И она стала рассказывать, показывать в лицах свое путешествие замершим от восторга мужчинам. Перво — наперво, вместо того чтобы толкаться к министру, который бы ее и не принял, она раздобыла — всего добьешься, если поговорить вежливенько, — адрес свояченицы, той высокой барышни, что приезжала с Нумой к ним в Вальмажур. Живет она не в министерстве, а в квартире у своих родителей, — у них там вымощены кое-как улочки, пахнет бакалеей и всякими травами, как у них в провинции. Это довольно далеко, долго надо идти. Наконец она нашла дом на площади с аркадами — совсем как вокруг Малой площади в Апсе. Ах, милая барышня! И как же она ее любезно приняла, без всякого чванства, а ведь у нее все очень богато, в квартире полно позолоты, и во всех углах подвязаны и так и этак шелковые занавески.

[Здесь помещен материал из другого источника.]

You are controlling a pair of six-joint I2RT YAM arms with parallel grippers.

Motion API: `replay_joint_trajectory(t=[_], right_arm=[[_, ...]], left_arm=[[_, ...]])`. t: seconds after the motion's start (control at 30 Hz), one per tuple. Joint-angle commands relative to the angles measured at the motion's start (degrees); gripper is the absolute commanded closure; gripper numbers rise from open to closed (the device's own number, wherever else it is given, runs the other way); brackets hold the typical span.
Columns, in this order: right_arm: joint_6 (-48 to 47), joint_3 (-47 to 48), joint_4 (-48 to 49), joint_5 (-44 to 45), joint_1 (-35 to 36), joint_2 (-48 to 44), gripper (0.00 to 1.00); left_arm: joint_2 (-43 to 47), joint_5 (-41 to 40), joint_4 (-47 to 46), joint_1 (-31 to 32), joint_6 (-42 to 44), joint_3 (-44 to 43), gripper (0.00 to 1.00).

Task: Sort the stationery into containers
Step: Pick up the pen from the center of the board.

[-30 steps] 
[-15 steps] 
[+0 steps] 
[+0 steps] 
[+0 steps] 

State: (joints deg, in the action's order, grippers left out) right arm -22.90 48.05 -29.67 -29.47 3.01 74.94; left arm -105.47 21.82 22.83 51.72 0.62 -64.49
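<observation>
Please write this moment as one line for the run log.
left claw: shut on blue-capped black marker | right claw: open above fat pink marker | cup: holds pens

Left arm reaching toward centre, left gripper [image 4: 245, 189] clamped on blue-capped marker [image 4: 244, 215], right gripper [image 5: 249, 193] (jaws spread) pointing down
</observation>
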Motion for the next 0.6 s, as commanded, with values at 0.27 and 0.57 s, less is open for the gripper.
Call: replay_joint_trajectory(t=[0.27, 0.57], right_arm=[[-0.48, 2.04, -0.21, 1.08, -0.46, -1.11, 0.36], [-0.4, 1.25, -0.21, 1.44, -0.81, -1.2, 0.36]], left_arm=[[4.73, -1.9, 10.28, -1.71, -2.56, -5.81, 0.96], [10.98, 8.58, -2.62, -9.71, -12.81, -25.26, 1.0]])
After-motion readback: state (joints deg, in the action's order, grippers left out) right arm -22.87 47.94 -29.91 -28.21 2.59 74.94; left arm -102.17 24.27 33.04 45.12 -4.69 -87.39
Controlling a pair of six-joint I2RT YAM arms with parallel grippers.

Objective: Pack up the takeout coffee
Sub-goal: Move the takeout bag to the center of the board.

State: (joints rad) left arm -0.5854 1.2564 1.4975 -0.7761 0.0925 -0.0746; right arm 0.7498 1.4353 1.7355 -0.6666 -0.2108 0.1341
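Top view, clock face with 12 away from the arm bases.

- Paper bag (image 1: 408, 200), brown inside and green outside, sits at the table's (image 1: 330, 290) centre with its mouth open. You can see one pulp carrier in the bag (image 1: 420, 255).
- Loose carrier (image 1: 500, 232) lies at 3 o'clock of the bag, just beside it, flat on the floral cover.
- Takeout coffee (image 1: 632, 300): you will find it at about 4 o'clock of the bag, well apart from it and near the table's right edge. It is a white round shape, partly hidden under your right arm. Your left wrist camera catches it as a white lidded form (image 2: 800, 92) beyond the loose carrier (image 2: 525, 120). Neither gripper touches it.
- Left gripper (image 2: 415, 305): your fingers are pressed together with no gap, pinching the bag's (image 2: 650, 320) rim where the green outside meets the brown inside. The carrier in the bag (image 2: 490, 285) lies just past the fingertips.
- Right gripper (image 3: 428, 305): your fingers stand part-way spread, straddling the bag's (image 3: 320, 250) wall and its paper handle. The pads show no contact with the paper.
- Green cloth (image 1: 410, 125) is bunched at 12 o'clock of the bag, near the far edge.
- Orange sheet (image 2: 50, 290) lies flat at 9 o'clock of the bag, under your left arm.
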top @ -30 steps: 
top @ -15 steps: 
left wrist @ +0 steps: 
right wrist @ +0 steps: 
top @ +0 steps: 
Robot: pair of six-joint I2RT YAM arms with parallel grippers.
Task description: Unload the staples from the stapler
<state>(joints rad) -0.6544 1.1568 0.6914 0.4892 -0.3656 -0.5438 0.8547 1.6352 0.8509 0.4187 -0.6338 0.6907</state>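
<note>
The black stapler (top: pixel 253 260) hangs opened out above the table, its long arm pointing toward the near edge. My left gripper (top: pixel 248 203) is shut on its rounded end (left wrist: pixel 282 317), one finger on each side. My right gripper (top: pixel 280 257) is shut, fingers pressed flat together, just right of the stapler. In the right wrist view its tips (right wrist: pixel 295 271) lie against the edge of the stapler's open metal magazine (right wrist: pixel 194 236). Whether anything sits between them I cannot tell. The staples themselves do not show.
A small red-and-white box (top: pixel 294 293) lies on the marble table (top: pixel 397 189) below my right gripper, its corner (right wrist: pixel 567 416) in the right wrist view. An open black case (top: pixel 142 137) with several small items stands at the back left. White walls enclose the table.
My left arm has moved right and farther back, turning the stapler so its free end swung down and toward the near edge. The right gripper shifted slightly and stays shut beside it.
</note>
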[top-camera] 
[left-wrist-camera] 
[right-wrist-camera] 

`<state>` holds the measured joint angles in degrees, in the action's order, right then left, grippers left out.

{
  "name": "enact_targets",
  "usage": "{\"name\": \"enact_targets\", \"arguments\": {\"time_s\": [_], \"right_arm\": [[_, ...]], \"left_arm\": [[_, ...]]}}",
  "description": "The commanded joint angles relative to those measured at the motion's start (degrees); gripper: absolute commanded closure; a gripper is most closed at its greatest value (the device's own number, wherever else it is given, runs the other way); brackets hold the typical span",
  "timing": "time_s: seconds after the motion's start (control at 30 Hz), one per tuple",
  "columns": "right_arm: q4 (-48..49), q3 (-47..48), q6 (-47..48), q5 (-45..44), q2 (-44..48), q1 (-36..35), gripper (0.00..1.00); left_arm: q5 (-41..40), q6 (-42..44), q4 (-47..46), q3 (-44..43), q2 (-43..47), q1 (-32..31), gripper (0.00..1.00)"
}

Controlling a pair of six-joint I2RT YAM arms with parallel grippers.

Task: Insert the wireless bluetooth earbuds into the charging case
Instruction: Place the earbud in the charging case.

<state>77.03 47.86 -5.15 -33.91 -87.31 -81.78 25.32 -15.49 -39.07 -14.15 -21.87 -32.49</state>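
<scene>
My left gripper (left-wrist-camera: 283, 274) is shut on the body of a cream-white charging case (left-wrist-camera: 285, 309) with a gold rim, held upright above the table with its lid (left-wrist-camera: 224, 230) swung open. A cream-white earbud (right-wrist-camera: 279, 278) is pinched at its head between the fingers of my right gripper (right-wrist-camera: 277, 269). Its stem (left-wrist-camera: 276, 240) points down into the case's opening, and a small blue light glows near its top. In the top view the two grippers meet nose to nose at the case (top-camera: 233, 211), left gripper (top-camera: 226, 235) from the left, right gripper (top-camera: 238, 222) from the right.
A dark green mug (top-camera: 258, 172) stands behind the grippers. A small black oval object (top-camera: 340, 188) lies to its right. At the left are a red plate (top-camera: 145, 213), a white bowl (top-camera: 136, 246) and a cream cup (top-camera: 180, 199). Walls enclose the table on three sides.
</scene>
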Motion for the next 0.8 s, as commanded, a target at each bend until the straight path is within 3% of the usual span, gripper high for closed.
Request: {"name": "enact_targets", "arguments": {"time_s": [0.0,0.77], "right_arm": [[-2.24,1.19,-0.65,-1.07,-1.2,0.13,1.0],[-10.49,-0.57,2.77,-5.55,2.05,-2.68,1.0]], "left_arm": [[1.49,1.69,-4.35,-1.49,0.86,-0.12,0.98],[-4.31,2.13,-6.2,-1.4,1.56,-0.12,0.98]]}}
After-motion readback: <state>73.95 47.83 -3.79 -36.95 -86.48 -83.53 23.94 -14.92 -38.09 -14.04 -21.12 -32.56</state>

— А, здравствуйте!.. Так вы в Париже?.. Какими судьбами?.. Давно ли?..

Когда барышня узнала, как с ними обошелся Нума, она мигом позвонила компаньонке, — а та тоже дама, шляпку носит, — и они втроем поехали в министерство. Надо бы *о видеть, как все эти старики приказные засуетились и эакланялись до земли, и как они бежали вперед, чтобы пошире распахнуть двери.

— Значит, ты и пенистра видела? — робко спросил Вальмажур, когда она остановилась, чтобы передохнуть.

— Еще бы не видела!.. Можешь не сомневаться. Ах ты растяпа несчастный, я же тебе говорила, что надо привлечь к этому делу барышню!.. Она все мигом уладила, безо всяких разговоров… Через неделю в министерстве будет большой вечер, чтобы тебя показать директорам театров… А потом сразу — чирик-чирик — бумажка и подпись.

В довершение всего барышня довезла ее до гостиницы в карете самого министра.

— И, между прочим, ей хотелось зайти сюда к нам… — добавила провансалка, подмигнув отцу и скорчив на своем хорошеньком личике многозначительную гримасу.

У старика вся физиономия, изрезанная морщинами, как сухая винная ягода, выразительно сжалась, словно он хотел сказать: «Все понятно… Молчок!..» Он перестал смеяться над тамбурином. А Вальмажур оставался невозмутимым — он не понимал коварного намека сестры, он думал только о предстоящем дебюте. Сняв с гвоздя инструмент, он принялся репетировать, и целые гроздья его трелей убыстренными тактами понеслись, как прощальный привет, с одного конца пассажа на другой.